The foregoing description of the Merger Agreement is qualified in its entirety by reference to the full text of the Merger Agreement, which is attached hereto as Exhibit 2.1 and incorporated herein by reference. The Merger Agreement has been attached to provide investors with information regarding its terms. It is not intended to provide any other factual information about Fiserv or First Data or their respective businesses. Investors should note that the representations, warranties and covenants contained in the Merger Agreement have been made solely for the benefit of the parties to the Merger Agreement. In addition, the assertions embodied in the representations and warranties contained in the Merger Agreement are qualified by information in confidential disclosure schedules provided by each of Fiserv and First Data in connection with the signing of the Merger Agreement. These confidential disclosure schedules contain information that modifies, qualifies and creates exceptions to the representations and warranties and certain covenants set forth in the Merger Agreement. Moreover, the representations and warranties in the Merger Agreement were used for the purpose of allocating risk between Fiserv and First Data rather than establishing matters as facts, are subject to materiality qualifications contained in the Merger Agreement which may differ from what may be viewed as material by investors and were made only as of the date of the Merger Agreement (or such other date or dates as may be specified in the Merger Agreement). Accordingly, the representations and warranties in the Merger Agreement should not be relied upon as characterizations of the actual state of facts about Fiserv or First Data.

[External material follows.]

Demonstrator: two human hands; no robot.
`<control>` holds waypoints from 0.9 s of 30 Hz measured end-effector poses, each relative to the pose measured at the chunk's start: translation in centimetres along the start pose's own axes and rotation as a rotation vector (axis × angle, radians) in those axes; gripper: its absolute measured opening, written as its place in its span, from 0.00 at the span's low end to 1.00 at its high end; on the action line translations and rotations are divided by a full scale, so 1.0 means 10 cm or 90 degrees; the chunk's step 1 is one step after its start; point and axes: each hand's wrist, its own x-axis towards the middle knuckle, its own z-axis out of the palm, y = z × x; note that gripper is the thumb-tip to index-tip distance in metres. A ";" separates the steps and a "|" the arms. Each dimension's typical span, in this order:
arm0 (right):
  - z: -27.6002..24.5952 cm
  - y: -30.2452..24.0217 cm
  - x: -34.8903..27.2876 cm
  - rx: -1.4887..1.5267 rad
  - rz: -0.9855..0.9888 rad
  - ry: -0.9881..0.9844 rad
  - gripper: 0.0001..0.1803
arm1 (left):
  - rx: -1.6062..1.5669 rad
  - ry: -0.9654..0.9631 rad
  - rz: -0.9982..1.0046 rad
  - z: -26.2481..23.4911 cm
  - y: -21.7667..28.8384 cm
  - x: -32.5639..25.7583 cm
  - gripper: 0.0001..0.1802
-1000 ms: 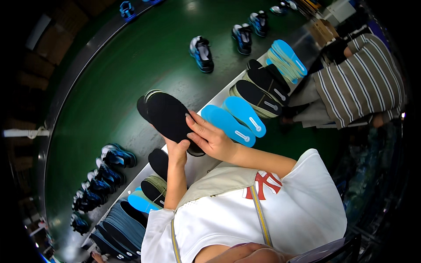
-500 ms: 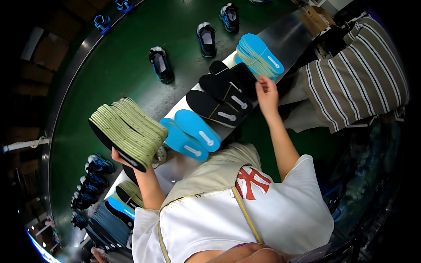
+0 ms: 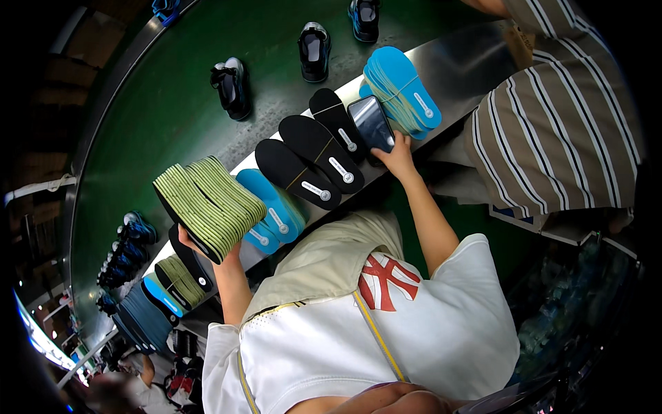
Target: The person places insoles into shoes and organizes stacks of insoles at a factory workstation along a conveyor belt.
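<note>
My left hand (image 3: 189, 240) is wrapped round the lower end of a thick stack of yellow-green insoles (image 3: 210, 200) with a black layer underneath, held up over the ledge. At the right, my right hand (image 3: 396, 156) grips the bottom end of a dark smartphone (image 3: 372, 123), thumb on one side and fingers on the other. The phone is between a bundle of black insoles (image 3: 338, 121) and a bundle of blue insoles (image 3: 400, 90). Two more black insole bundles (image 3: 314, 152) lie left of it, and blue insole stacks (image 3: 272, 207) sit by the held stack.
A metal ledge (image 3: 476, 65) runs along the green conveyor belt (image 3: 162, 117), which carries several black-and-blue shoes (image 3: 314, 52). More insole bundles (image 3: 141, 317) lie at the lower left. A co-worker in a striped shirt (image 3: 552, 138) is close on the right.
My right hand has come down and left onto the phone and taken hold of its end. The left hand still holds the insole stack. The shoes have shifted left and up in view.
</note>
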 end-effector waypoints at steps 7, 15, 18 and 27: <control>-0.49 0.35 -0.01 0.400 -0.059 -0.082 0.19 | -0.027 -0.019 0.012 0.03 -0.07 -0.02 0.33; -0.76 0.00 -0.25 0.603 0.035 -0.075 0.21 | -0.028 -0.009 0.038 0.00 -0.09 0.02 0.33; -0.33 -0.27 -0.03 0.592 -0.035 -0.100 0.20 | -0.029 -0.016 0.037 0.04 -0.11 0.05 0.33; 0.35 0.05 0.57 0.144 -0.251 -0.054 0.13 | 0.004 -0.014 0.068 0.01 -0.10 0.01 0.32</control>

Voting and Support Agreement

Simultaneously with the execution of the Merger Agreement, Fiserv and New Omaha entered into the Voting and Support Agreement, dated as of the date of the Merger Agreement, with respect to all shares of First Data Common Stock that New Omaha beneficially owns as of the date thereof or thereafter. On the terms and conditions set forth in the Voting and Support Agreement, New Omaha irrevocably and unconditionally agreed that it will, promptly following the time at which the registration statement on Form S-4 filed by Fiserv registering the Fiserv Common Stock issuable in the Merger becomes effective under the Securities Act (and in any event within 24 hours of such time) and receipt by New Omaha of the joint proxy/written consent statement, execute and deliver its written consent to vote in favor of adopting the Merger Agreement and approving the Merger and against, among other things, another acquisition proposal or merger, in each case, unless First Data’s board of directors has changed its recommendation to its stockholders to approve and adopt the Merger Agreement. In the event that First Data’s board of directors has changed its recommendation to its stockholders to approve and adopt the Merger Agreement, New Omaha’s voting obligation is reduced to 30% of the aggregate voting power of First Data’s outstanding common stock plus additional votes based on the voting percentage of First Data’s other stockholders.

The Voting and Support Agreement will terminate on the date the Merger Agreement is terminated in accordance with its terms. The foregoing description of the Voting and Support Agreement does not purport to be complete and is qualified in its entirety by reference to the Voting and Support Agreement, a copy of which is filed as Exhibit 10.1 hereto and is hereby incorporated into this report by reference.

Shareholder Agreement

Simultaneously with the execution of the Merger Agreement, Fiserv and New Omaha entered into the Shareholder Agreement, dated as of the date of the Merger Agreement and effective as of the Effective Time, pursuant to which New Omaha has agreed, among other things, that until the aggregate ownership percentage of the outstanding shares of Fiserv Common Stock owned by New Omaha and its affiliated transferees first falls below 5%, New Omaha (i) may not acquire beneficial ownership of any Fiserv Common Stock except for the Fiserv Common Stock acquired in the Merger, and (ii) will be subject to customary standstill provisions, including prohibitions against (A) soliciting any extraordinary transaction involving Fiserv, (B) entering into any voting agreements with third parties, (C) seeking to influence management or the board of directors of Fiserv, or (D) calling any special shareholder meeting of Fiserv or soliciting any written consents or proxies with respect to the restricted actions.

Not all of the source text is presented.